[Task description] Using the records below, filter for lines that contain the string "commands" and copy them out.

*** Extracted records Section Begins ***

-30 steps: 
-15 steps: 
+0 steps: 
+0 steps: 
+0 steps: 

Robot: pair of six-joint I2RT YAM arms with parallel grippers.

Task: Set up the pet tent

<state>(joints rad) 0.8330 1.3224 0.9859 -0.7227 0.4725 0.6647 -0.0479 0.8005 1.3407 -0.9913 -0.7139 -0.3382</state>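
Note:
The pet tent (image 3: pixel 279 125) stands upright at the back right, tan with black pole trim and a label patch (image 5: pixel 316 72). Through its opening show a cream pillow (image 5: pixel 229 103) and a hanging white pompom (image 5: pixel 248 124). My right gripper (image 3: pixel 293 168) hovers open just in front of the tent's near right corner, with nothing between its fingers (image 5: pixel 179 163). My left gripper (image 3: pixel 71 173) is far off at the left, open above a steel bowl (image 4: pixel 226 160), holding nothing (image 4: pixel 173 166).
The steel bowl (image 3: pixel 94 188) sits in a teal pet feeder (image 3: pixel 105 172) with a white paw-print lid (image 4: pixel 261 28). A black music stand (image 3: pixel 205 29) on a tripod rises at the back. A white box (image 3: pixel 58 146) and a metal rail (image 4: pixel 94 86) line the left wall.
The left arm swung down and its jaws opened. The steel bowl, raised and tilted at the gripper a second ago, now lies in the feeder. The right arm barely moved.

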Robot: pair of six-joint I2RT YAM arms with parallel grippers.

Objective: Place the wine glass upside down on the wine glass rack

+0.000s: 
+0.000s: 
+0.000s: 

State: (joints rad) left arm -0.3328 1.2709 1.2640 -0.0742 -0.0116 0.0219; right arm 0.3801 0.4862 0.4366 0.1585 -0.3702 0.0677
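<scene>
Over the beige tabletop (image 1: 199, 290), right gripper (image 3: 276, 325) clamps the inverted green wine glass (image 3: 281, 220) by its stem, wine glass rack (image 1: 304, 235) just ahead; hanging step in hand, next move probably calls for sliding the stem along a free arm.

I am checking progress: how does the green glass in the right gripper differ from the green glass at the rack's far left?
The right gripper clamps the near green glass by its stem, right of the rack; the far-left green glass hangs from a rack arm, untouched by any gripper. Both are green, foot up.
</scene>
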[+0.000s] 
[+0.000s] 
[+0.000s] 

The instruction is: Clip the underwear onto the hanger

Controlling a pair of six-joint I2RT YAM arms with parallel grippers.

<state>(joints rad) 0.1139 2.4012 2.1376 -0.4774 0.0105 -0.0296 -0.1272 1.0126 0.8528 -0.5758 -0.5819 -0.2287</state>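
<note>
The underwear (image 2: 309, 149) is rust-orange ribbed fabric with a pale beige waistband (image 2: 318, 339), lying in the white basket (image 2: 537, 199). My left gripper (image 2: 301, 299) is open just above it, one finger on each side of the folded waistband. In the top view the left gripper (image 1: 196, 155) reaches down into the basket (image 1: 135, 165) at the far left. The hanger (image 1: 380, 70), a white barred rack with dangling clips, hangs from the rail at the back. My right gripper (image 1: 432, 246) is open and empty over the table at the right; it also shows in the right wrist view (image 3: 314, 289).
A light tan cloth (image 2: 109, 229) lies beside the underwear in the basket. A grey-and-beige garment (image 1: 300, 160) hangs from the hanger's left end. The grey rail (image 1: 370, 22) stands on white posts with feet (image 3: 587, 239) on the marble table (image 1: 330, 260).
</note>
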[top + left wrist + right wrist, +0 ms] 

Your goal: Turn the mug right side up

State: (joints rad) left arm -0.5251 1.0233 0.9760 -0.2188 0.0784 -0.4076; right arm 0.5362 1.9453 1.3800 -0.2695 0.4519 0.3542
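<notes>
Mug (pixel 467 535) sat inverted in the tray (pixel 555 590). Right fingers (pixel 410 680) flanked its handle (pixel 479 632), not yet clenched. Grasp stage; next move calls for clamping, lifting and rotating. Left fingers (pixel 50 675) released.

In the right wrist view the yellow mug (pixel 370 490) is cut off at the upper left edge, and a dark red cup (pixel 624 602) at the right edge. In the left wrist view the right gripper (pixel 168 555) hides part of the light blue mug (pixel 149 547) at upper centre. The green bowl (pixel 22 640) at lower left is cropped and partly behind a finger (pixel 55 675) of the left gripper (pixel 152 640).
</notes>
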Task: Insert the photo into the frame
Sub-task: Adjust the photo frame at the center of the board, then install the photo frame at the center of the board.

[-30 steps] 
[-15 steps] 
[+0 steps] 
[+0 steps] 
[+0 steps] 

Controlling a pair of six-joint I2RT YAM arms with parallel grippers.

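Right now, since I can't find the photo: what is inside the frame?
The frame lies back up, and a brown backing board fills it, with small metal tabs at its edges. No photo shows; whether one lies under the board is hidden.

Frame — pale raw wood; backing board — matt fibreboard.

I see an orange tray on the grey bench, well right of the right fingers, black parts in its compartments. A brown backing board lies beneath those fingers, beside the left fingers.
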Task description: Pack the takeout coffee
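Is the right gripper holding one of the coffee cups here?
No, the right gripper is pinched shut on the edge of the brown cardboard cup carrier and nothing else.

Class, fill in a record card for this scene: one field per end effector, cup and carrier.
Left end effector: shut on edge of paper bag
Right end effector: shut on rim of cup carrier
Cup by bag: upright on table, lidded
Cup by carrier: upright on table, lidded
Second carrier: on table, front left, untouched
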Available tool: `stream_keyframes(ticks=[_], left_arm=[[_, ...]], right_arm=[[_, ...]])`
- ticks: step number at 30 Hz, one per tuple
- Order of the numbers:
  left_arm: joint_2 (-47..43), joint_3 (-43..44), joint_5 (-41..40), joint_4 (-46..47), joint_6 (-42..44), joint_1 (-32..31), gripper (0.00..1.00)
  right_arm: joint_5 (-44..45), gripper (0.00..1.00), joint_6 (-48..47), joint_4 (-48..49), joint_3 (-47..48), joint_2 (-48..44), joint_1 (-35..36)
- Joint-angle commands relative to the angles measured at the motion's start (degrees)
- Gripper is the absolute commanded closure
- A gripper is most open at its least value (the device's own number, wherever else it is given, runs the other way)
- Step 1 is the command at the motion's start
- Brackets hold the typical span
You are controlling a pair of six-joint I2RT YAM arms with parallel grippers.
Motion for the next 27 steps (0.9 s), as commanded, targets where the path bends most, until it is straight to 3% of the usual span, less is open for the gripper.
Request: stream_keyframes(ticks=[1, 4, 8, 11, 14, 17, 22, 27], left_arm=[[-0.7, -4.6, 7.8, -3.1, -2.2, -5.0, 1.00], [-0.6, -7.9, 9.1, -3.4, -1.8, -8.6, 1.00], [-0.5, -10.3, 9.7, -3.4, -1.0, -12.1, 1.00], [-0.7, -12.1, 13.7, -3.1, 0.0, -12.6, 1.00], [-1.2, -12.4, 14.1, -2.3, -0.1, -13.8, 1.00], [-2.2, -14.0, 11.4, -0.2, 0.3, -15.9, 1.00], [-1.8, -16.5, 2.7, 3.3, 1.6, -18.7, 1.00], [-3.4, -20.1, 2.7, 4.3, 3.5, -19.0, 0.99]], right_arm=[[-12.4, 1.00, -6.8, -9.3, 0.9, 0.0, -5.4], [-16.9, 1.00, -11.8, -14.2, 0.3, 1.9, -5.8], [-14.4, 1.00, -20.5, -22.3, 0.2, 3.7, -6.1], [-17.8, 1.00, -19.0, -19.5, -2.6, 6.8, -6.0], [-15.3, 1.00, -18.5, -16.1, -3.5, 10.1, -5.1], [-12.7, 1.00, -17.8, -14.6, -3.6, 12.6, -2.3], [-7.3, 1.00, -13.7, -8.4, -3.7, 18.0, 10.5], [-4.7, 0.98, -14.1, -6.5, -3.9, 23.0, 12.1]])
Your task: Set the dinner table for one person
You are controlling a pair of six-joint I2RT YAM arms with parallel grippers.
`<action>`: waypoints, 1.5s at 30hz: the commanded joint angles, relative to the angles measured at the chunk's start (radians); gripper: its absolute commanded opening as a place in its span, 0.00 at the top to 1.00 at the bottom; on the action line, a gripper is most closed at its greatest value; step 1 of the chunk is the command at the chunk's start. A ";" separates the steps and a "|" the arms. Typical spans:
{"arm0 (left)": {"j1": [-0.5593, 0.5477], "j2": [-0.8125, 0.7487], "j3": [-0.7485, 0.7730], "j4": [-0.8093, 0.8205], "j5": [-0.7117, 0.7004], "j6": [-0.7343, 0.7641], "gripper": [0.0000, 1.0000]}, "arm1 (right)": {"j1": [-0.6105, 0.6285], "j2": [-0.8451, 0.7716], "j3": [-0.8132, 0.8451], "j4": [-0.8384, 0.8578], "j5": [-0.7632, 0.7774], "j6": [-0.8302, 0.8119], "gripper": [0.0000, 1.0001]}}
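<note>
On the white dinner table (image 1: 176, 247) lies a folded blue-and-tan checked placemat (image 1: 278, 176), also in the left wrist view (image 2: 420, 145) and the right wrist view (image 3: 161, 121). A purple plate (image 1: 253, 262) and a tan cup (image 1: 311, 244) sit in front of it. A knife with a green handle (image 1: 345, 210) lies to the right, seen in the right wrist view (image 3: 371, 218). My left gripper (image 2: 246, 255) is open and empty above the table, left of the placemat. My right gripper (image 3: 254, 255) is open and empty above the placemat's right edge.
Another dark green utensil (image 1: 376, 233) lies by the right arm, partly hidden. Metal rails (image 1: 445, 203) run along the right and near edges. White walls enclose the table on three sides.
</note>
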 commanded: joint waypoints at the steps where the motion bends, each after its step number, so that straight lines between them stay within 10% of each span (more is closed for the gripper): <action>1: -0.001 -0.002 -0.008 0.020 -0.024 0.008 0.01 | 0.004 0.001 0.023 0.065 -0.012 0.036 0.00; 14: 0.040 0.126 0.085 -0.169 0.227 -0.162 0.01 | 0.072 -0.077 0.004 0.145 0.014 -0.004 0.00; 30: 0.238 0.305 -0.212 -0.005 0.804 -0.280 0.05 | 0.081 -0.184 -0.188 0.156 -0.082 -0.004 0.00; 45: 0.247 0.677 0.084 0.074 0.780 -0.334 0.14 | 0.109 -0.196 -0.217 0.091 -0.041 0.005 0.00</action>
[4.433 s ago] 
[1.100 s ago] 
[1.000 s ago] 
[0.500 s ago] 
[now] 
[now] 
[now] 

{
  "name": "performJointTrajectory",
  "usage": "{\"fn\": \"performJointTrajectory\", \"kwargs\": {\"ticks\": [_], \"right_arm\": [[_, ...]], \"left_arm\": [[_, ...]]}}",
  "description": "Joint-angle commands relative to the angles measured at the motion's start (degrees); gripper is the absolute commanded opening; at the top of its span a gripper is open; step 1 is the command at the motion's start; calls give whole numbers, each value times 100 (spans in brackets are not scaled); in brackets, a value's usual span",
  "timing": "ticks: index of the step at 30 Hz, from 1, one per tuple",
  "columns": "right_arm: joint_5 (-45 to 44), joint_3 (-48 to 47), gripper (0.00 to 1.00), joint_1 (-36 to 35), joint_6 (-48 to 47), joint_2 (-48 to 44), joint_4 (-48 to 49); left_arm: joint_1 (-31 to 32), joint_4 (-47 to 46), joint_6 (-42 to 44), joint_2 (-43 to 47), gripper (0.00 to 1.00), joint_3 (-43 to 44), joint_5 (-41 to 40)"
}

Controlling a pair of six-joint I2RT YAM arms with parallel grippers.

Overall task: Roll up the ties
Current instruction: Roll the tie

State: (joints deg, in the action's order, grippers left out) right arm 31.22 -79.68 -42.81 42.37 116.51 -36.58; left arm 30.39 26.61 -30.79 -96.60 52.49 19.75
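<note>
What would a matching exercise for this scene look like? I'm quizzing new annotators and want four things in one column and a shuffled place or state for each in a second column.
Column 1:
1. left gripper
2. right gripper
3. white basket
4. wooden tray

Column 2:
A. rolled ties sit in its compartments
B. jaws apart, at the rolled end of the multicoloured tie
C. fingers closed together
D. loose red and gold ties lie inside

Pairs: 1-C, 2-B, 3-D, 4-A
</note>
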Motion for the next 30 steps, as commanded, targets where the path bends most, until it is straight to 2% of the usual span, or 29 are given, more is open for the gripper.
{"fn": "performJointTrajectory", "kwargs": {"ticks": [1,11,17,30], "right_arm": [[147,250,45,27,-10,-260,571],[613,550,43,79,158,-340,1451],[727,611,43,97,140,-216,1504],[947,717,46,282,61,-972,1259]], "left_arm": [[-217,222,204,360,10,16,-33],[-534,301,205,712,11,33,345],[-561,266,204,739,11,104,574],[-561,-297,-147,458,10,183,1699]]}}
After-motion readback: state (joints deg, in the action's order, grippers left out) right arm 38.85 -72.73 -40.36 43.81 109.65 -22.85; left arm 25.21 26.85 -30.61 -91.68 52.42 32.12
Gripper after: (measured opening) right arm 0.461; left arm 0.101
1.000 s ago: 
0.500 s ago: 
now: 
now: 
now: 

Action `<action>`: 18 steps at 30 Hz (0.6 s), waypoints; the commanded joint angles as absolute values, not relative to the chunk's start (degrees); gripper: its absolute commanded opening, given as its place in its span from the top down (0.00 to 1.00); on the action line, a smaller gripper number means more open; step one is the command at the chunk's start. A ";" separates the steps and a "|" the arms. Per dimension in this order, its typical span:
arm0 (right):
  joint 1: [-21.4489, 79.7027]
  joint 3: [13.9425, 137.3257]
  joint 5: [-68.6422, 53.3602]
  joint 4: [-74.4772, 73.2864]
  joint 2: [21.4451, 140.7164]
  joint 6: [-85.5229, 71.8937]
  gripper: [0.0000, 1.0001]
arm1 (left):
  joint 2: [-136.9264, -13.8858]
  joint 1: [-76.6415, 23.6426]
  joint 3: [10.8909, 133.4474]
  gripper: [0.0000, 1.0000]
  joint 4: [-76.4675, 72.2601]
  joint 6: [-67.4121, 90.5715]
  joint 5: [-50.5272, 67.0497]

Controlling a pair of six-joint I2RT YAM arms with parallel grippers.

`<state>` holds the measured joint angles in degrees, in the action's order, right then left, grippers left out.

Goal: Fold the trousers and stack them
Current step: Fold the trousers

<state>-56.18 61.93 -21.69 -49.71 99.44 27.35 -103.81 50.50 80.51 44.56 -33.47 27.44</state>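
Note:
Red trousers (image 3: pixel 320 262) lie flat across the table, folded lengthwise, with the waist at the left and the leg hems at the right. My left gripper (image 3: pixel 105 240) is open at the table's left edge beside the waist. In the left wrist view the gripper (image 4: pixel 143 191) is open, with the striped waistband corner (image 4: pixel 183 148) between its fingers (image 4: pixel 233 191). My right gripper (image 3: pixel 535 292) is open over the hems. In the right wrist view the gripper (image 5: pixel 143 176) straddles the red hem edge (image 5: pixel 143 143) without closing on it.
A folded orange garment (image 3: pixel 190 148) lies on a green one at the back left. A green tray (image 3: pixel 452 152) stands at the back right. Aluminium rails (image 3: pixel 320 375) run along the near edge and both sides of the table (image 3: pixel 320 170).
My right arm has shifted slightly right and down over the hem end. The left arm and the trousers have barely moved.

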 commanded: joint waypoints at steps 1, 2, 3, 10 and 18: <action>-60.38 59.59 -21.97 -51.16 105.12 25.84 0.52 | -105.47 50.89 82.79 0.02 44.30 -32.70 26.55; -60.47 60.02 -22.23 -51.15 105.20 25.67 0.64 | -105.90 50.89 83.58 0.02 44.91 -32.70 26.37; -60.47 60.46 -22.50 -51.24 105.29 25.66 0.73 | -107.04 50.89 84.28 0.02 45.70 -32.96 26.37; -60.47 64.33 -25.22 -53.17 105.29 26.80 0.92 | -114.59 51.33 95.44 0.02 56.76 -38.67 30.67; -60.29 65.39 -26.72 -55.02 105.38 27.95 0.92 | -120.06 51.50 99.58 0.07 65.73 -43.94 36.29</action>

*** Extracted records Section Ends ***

[Answer to the exercise]
- Joint-angle commands relative to the angles measured at the motion's start (degrees)
  "description": "Joint-angle commands relative to the angles measured at the motion's start (degrees); gripper is the absolute commanded opening; at the top of its span a gripper is open; step 1 is the command at the motion's start; calls give whole numbers, each value times 100 (spans in brackets are not scaled); in brackets, a value's usual span",

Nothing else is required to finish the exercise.